## Data section
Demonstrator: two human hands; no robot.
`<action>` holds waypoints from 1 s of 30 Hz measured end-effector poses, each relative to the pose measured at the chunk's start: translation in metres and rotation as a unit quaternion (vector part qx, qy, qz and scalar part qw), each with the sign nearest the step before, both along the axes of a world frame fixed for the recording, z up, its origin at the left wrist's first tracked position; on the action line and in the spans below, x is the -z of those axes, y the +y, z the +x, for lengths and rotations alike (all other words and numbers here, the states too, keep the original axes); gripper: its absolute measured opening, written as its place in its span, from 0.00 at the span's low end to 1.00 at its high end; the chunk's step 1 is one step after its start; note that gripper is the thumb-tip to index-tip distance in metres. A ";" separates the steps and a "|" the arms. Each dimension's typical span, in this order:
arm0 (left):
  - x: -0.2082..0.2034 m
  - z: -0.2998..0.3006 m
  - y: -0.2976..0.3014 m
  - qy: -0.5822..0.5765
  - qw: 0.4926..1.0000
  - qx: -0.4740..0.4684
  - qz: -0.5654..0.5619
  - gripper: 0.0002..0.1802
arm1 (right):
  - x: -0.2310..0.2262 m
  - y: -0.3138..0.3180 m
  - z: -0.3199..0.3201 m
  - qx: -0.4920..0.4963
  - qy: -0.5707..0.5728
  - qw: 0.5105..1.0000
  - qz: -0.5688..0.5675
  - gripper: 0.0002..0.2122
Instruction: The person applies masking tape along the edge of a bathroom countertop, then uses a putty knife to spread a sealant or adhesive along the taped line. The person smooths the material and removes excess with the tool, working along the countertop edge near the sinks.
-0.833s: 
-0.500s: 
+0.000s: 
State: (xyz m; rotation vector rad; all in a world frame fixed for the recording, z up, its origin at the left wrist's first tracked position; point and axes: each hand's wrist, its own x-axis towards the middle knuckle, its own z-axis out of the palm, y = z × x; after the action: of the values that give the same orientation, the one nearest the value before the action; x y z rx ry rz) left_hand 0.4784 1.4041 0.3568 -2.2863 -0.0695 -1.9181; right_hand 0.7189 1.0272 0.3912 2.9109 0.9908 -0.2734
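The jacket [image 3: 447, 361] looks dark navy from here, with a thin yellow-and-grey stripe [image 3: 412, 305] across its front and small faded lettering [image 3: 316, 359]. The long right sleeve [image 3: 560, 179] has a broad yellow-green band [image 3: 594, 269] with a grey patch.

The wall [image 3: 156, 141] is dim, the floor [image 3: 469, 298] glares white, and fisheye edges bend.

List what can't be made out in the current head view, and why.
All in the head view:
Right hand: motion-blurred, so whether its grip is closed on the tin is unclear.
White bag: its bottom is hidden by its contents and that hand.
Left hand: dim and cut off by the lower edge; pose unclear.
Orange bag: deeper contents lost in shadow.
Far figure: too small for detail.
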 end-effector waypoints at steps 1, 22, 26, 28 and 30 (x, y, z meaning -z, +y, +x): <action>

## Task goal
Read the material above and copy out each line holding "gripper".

## Your solution
`<action>` holds waypoints from 1 s of 30 Hz measured end-effector poses, each relative to the pose measured at the chunk's start: translation in metres and rotation as a unit quaternion (vector part qx, qy, qz and scalar part qw), each with the sign nearest the step before, both along the axes of a world frame fixed for the recording, z up, its origin at the left wrist's first tracked position; on the action line and in the spans below, x is the -z of those axes, y the +y, z the +x, for lengths and rotations alike (all other words and numbers here, the states too, keep the original axes); gripper: its absolute measured opening, written as its place in its span, from 0.00 at the span's low end to 1.00 at its high end; the chunk's step 1 is one step after its start; note that gripper is the thumb-tip to index-tip distance in metres. A ";" separates the steps and a "|" the arms. Each dimension's typical span, in this order:
  - gripper: 0.0002..0.1802
  - gripper: 0.0002..0.2122

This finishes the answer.